:: ASSIGNMENT ::
Write out exactly the lines from the first line of the records below through the line that contains "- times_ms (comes", and stop there.

:: RECORDS SHOWN ::
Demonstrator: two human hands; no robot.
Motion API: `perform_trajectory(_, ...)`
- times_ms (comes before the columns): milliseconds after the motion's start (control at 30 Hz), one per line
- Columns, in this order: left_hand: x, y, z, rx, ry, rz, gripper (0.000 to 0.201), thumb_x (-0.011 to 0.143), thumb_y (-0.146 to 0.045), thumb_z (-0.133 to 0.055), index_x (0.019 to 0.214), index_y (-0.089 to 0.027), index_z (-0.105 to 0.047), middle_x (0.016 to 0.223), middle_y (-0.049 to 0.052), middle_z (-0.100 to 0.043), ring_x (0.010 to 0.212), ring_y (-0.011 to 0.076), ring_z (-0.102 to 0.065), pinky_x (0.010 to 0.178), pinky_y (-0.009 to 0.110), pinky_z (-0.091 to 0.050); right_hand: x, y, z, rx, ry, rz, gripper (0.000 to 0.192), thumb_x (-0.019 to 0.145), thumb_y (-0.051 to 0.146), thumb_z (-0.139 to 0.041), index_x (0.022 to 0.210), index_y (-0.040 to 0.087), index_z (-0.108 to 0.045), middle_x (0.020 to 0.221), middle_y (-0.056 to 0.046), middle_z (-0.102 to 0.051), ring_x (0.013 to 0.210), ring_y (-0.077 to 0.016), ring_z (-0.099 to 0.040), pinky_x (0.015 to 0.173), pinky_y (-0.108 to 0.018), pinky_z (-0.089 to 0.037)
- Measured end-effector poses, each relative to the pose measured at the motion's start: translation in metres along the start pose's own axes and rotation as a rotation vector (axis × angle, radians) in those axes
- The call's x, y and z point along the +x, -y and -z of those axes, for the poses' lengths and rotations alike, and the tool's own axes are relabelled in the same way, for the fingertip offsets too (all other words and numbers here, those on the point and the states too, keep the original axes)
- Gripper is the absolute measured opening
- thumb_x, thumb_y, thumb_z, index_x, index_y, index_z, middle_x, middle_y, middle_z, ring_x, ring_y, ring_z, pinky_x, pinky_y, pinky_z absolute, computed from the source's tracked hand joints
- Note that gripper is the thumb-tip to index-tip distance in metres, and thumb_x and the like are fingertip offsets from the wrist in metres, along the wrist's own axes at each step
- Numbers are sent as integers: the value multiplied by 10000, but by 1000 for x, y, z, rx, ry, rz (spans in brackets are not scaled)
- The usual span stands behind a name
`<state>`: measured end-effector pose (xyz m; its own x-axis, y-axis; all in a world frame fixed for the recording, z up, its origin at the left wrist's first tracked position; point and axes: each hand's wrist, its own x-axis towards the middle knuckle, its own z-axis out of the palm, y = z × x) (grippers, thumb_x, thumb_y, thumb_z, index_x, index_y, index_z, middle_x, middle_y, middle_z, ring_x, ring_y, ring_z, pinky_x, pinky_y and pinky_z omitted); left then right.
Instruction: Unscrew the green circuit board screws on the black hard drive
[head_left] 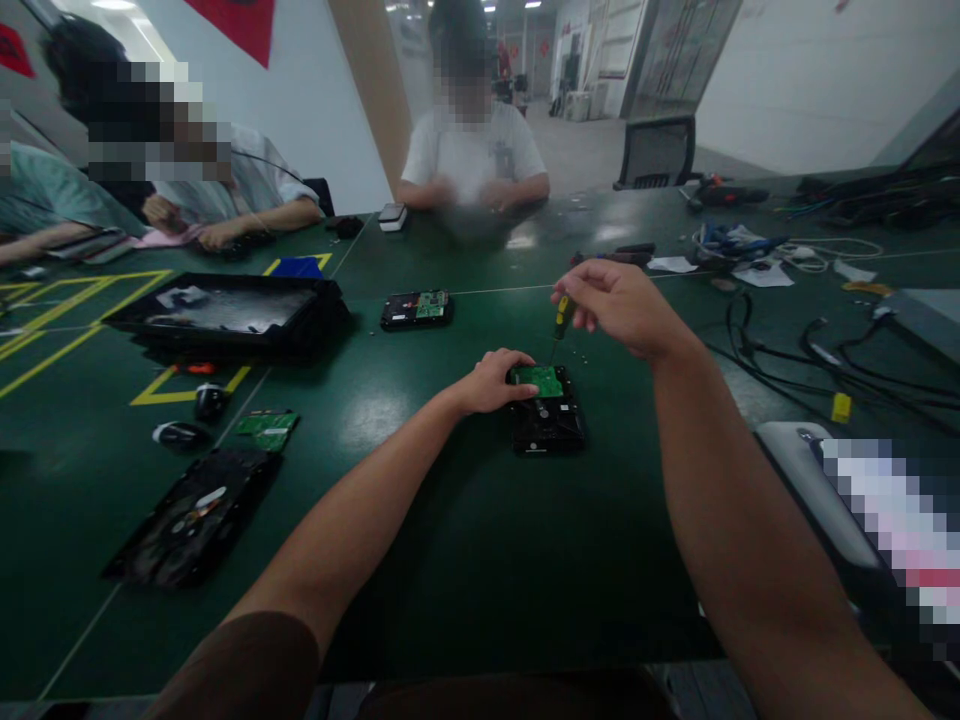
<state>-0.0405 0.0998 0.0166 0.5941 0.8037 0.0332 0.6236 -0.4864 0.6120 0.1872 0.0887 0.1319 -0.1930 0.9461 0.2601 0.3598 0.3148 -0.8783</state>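
Hard drive (547,415) sits flat on the green table (450,520), circuit board (541,380) facing up. Left hand (491,382) rests on its near-left corner, fingers loosely curled over the board's edge. Right hand (619,305) hovers above, fingers pinched around a yellow-handled screwdriver (561,322), tip pointing down at the board's far right corner. 2 people sit across the table.

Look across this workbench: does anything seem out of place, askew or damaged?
Yes. A loose green circuit board lies bare on the table, at left, beside a black drive lying askew. The left hand steadies another hard drive while the right hand holds a screwdriver.
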Motion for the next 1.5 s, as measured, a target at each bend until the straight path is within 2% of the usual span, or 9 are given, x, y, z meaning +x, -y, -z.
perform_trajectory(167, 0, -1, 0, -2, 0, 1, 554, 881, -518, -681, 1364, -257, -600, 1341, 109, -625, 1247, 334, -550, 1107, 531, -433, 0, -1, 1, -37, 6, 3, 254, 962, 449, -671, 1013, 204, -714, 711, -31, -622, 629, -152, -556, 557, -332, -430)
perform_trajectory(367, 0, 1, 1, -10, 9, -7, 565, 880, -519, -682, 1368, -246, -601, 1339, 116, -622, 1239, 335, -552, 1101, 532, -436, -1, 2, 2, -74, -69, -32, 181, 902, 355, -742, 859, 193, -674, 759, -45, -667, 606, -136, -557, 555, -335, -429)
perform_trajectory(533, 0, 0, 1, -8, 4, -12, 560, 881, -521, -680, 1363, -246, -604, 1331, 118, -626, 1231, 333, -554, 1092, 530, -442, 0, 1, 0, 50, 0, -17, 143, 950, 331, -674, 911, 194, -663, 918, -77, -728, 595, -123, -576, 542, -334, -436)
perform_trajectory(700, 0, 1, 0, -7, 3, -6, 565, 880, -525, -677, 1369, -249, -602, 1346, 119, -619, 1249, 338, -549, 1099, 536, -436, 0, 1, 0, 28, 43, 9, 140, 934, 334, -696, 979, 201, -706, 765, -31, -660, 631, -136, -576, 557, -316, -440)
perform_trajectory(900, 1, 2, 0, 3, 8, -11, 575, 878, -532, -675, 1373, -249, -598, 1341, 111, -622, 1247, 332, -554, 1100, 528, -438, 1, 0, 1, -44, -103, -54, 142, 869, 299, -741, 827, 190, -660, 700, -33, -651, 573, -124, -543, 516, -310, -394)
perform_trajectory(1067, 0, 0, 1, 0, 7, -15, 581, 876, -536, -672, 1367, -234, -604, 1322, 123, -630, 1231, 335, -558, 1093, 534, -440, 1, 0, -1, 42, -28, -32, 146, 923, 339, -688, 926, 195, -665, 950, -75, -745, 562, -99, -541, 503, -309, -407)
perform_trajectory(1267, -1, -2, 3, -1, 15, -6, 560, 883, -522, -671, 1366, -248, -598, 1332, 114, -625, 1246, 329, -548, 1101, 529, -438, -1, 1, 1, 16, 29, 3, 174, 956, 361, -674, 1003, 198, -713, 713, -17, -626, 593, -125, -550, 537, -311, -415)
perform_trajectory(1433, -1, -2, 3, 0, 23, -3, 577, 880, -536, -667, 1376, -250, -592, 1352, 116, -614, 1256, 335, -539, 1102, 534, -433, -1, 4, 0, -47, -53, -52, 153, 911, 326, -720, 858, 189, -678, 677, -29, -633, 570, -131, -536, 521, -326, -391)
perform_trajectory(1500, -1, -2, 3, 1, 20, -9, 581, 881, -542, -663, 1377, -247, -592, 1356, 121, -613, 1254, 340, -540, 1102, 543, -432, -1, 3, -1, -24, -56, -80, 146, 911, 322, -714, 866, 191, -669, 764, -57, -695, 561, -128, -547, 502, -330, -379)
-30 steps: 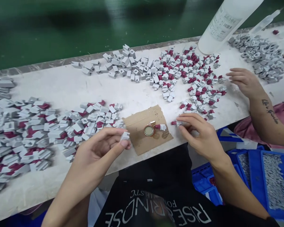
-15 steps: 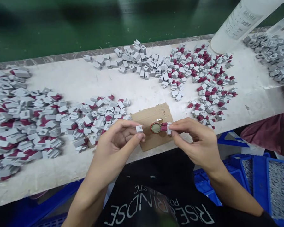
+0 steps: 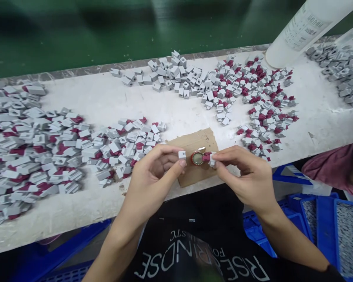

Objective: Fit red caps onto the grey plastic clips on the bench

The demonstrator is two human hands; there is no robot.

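Observation:
My left hand [image 3: 155, 172] pinches a small grey block [image 3: 181, 154] between thumb and forefinger, just left of a round bottle cap [image 3: 197, 158] holding a shiny liquid. The cap rests on a brown cardboard scrap [image 3: 194, 145] at the near edge of the white table [image 3: 106, 98]. My right hand [image 3: 247, 176] holds a grey-and-maroon piece [image 3: 208, 158] with its maroon tip touching the cap's right rim. The two hands are a few centimetres apart over the cardboard.
Grey-and-maroon pieces lie heaped at the left [image 3: 32, 149], beside the cardboard [image 3: 129, 141] and at the right [image 3: 261, 105]. Plain grey blocks [image 3: 170, 74] line the far edge. A white bottle [image 3: 300, 31] stands far right. Blue bins [image 3: 326, 219] sit below the table's right side.
My right hand picked a maroon-tipped piece from the right pile and brought it to the cap. My left hand carried its grey block right, toward the cap. Another person's hand left the view.

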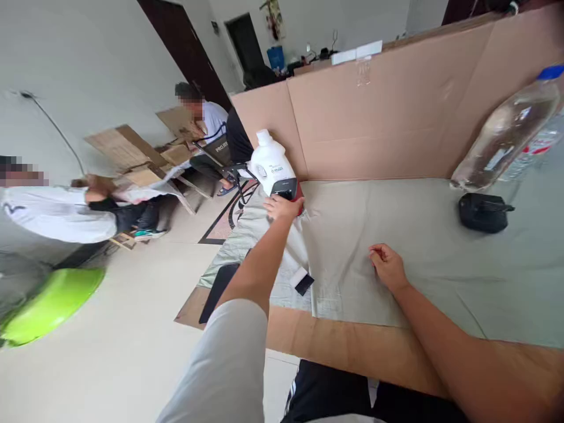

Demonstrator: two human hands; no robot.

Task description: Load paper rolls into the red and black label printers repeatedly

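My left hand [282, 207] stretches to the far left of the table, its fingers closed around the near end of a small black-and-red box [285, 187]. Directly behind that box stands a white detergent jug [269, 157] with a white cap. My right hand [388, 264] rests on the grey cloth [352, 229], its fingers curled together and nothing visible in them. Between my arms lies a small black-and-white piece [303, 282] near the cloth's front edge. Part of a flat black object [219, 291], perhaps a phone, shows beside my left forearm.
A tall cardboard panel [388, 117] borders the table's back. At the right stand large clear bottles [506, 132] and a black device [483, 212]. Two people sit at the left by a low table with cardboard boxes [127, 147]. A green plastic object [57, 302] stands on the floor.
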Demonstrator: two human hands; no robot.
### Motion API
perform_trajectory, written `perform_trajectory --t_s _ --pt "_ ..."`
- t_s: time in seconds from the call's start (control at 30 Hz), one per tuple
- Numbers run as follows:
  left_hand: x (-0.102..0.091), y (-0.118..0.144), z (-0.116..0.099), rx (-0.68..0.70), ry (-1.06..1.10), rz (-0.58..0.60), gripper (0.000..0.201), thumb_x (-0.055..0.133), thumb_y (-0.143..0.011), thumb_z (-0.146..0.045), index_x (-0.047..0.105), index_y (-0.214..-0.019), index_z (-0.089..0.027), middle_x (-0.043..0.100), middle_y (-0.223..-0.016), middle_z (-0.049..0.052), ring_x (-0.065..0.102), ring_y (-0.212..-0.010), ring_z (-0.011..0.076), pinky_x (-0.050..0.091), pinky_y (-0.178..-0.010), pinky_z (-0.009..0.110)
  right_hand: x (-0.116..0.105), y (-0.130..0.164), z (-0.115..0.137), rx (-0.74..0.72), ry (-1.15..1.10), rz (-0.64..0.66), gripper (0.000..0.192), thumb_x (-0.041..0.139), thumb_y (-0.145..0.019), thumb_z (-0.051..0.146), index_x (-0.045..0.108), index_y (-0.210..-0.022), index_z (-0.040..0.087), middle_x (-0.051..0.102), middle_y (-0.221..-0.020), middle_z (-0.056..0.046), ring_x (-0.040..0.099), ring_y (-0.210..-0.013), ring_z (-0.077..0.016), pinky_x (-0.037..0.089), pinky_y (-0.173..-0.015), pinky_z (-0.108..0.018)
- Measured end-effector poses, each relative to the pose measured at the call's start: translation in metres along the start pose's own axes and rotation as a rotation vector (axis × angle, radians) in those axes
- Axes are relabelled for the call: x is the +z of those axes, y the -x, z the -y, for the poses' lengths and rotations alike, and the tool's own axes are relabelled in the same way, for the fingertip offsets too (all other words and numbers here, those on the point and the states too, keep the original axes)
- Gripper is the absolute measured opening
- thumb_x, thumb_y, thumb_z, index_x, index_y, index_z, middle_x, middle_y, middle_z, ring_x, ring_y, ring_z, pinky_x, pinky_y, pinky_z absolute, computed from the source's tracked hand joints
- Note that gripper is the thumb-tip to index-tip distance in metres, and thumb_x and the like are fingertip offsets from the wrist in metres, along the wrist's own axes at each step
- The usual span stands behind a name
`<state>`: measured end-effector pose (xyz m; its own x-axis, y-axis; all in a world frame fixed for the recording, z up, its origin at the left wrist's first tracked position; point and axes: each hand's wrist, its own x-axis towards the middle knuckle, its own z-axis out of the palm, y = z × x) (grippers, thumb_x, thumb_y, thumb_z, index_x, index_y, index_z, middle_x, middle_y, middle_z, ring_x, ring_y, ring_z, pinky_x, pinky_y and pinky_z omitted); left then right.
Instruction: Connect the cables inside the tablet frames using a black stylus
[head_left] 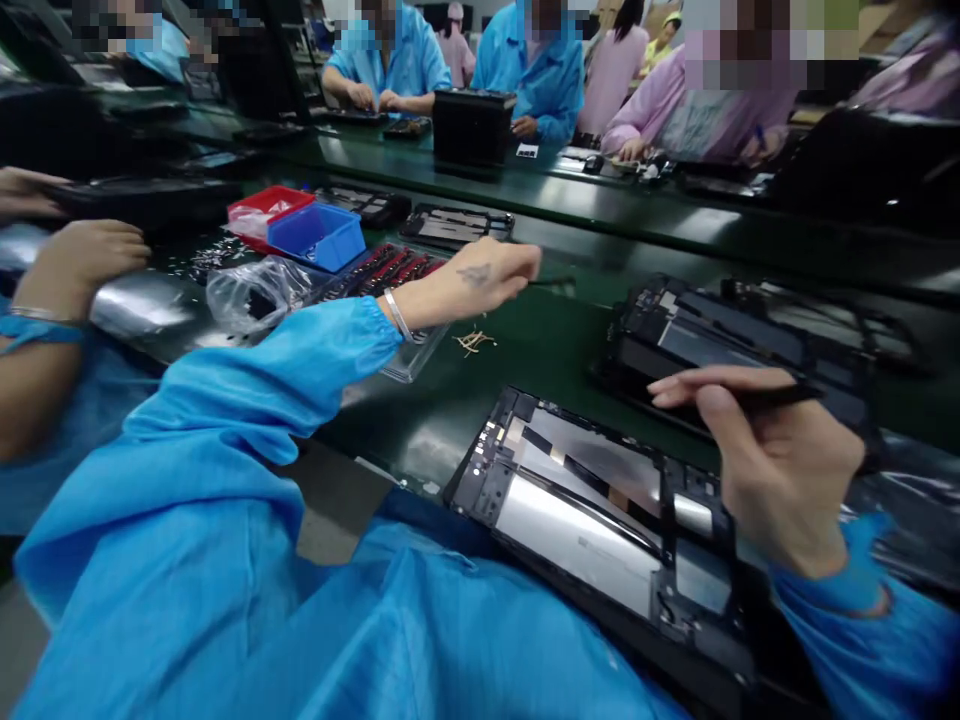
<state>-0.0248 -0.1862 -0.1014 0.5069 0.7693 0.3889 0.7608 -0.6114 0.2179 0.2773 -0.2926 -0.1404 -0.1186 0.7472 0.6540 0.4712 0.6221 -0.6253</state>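
My left hand (pixel 491 275) reaches out over the green bench, its fingers pinched on a small dark thin part (pixel 553 284) that is blurred. My right hand (pixel 784 465) is closed around a slim black pen-like tool (pixel 787 396); its tip is hidden by the fingers. Below and left of that hand lies an opened tablet-like device (pixel 585 540) at the bench's near edge, with silver battery plates and black frame facing up. Several more opened devices (pixel 720 330) lie stacked behind my right hand. Short tan strips (pixel 475 343) are scattered below my left hand.
A red bin (pixel 259 236) and a blue bin (pixel 319 238) stand left, by a clear plastic bag (pixel 259 292) and a clear tray (pixel 409 366) of dark and red parts. A co-worker's hand (pixel 82 262) is at far left. Other people sit across the bench.
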Motion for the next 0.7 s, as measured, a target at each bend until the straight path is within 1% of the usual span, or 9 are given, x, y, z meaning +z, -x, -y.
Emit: perform_trajectory --t_s 0.07,0.1,0.17,0.27,0.33,0.47,0.57,0.63,0.7 --pt "0.001 -0.005 -0.032 0.250 -0.042 0.045 0.024 0.046 -0.092 -0.009 0.067 -0.101 -0.018 0.070 -0.092 0.004 0.064 -0.086 0.0195 0.043 -0.078 0.030 0.005 -0.008 0.007 -0.029 0.033 0.009 0.017 0.061 -0.097 0.025 0.073 -0.109 0.024 0.072 -0.084 -0.002 0.069 -0.078 -0.0163 0.055 -0.078 -0.034" --pt "0.003 -0.006 -0.046 0.346 -0.047 0.065 0.025 0.044 -0.092 -0.008 0.065 -0.100 -0.018 0.069 -0.093 0.004 0.064 -0.086 0.0196 0.042 -0.077 0.030 0.008 -0.012 0.008 -0.030 0.060 0.043 0.019 0.061 -0.097 0.025 0.074 -0.110 0.023 0.073 -0.087 -0.002 0.068 -0.078 -0.0153 0.054 -0.077 -0.032" --pt "0.005 -0.006 -0.069 0.449 -0.013 0.121 0.023 0.042 -0.094 -0.009 0.061 -0.101 -0.019 0.067 -0.092 0.004 0.063 -0.083 0.0189 0.041 -0.073 0.030 0.011 -0.017 0.006 0.018 0.045 0.178 0.020 0.062 -0.097 0.029 0.075 -0.108 0.020 0.075 -0.095 -0.003 0.068 -0.084 -0.0155 0.052 -0.078 -0.030" --pt "0.006 -0.006 -0.084 0.438 0.073 0.232 0.013 0.045 -0.095 -0.013 0.052 -0.103 -0.021 0.066 -0.088 0.003 0.062 -0.075 0.0172 0.039 -0.065 0.028 0.012 -0.018 -0.002 0.156 -0.088 0.332 0.025 0.069 -0.092 0.039 0.077 -0.104 0.018 0.075 -0.092 -0.002 0.065 -0.080 -0.0157 0.049 -0.072 -0.028" --pt "0.008 -0.007 -0.085 0.423 0.091 0.288 0.012 0.048 -0.094 -0.015 0.050 -0.103 -0.023 0.067 -0.088 0.003 0.063 -0.074 0.0178 0.038 -0.062 0.028 0.013 -0.016 -0.005 0.212 -0.173 0.348 0.026 0.073 -0.088 0.041 0.077 -0.098 0.017 0.074 -0.088 -0.002 0.064 -0.079 -0.0160 0.048 -0.071 -0.027" --pt "0.010 -0.011 -0.086 0.462 0.082 0.300 0.016 0.049 -0.093 -0.015 0.048 -0.105 -0.025 0.068 -0.092 0.003 0.064 -0.078 0.0201 0.038 -0.061 0.029 0.014 -0.014 -0.005 0.249 -0.247 0.368 0.026 0.076 -0.085 0.041 0.074 -0.093 0.016 0.072 -0.089 -0.002 0.063 -0.081 -0.0169 0.048 -0.074 -0.028" --pt "0.008 -0.012 -0.090 0.481 0.078 0.328 0.019 0.047 -0.092 -0.011 0.046 -0.106 -0.024 0.067 -0.087 0.003 0.062 -0.074 0.0193 0.037 -0.060 0.029 0.014 -0.014 -0.003 0.235 -0.243 0.380 0.017 0.072 -0.086 0.032 0.072 -0.089 0.016 0.069 -0.086 -0.002 0.060 -0.079 -0.0152 0.047 -0.074 -0.028" --pt "0.007 -0.011 -0.093 0.515 0.059 0.294 0.020 0.046 -0.093 -0.009 0.047 -0.107 -0.023 0.067 -0.089 0.003 0.061 -0.077 0.0191 0.040 -0.065 0.030 0.014 -0.015 -0.003 0.218 -0.237 0.364 0.011 0.069 -0.087 0.027 0.070 -0.086 0.016 0.067 -0.083 -0.001 0.059 -0.078 -0.0143 0.046 -0.073 -0.027" --pt "0.007 -0.006 -0.096 0.550 -0.026 0.135 0.019 0.045 -0.096 -0.009 0.050 -0.109 -0.023 0.068 -0.102 0.005 0.063 -0.091 0.0210 0.042 -0.075 0.033 0.015 -0.015 -0.002 0.221 -0.241 0.323 0.011 0.067 -0.088 0.027 0.069 -0.083 0.017 0.065 -0.079 0.000 0.057 -0.074 -0.0132 0.045 -0.071 -0.026"
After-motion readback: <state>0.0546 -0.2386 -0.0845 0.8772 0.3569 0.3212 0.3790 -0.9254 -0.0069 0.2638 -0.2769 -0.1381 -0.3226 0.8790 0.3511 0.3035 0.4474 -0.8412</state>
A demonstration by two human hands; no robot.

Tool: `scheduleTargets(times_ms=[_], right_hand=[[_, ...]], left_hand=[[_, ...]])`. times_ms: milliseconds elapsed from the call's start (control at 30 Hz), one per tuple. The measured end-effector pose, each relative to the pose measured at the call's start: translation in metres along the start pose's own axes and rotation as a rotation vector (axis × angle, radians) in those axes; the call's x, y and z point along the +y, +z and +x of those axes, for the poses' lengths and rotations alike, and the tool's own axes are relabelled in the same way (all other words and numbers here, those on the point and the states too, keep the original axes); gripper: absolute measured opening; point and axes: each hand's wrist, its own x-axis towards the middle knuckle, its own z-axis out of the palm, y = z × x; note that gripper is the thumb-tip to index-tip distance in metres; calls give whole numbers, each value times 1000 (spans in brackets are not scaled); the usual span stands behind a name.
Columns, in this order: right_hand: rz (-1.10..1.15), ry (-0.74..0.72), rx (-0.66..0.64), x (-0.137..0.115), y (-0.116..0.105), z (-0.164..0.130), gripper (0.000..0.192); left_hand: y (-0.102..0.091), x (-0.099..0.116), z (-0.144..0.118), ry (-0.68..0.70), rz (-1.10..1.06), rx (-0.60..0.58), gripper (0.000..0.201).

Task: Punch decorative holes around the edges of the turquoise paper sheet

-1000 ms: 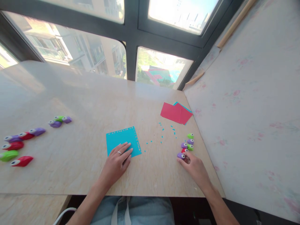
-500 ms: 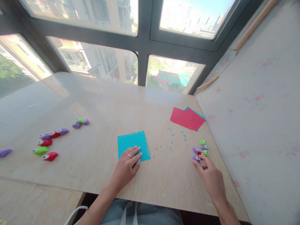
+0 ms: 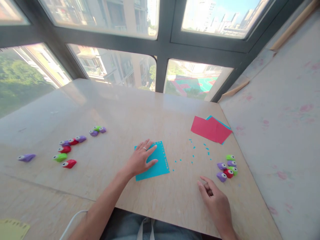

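Paper under the palm, slip risk

Table (image 3: 120,110) is smooth and glossy. Blue paper sheet (image 3: 160,163) lies flat at near centre, its far and right edges punched with holes. Left hand (image 3: 140,159) rests on it, fingers spread flat, gripping nothing; a sideways push could skate it. Right hand (image 3: 216,203) sits near right, fingers loosely curled and empty, just short of the small punches (image 3: 227,166); a careless sweep could scatter them. Blue scraps (image 3: 192,150) lie loose between and could scatter.
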Motion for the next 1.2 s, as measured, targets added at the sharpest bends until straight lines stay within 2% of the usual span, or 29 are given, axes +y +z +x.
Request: scheduleTargets(times_ms=[100,167,333,400,433,533,600,700,900,1033,1200], right_hand=[[-47,-51,8,-1,3,2,52],[-66,-94,21,-2,5,3,50],[-87,-175,61,-6,12,4,50],[-97,-213,71,-8,15,4,50],[-99,-239,80,-8,16,4,51],[-104,-323,119,-10,19,4,52],[-118,-376,144,-11,20,5,51],[-150,-428,171,-13,20,5,49],[-187,-468,201,-16,23,4,48],[-188,-477,223,-18,24,4,48],[-211,-482,232,-15,24,5,51]], left_hand=[[1,-5,2,67,32,-104,61],[5,-7,-1,57,70,-97,63],[18,-2,-14,-159,183,141,60],[15,6,-17,-273,214,186,58],[11,11,-19,-332,232,170,58],[-7,28,-22,-505,290,26,56],[-18,36,-24,-573,300,-42,55],[-26,43,-29,-613,271,-76,52],[-27,50,-42,-648,120,-70,43],[-33,42,-47,-699,3,-14,41],[-40,9,-61,-778,-42,176,43]])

:: RESPONSE AREA ::
Demonstrator: two human hands; no robot.
Motion API: `perform_trajectory(_, ...)`
- times_ms (comes before the columns): milliseconds after the motion's start (control at 30 Hz), one per line

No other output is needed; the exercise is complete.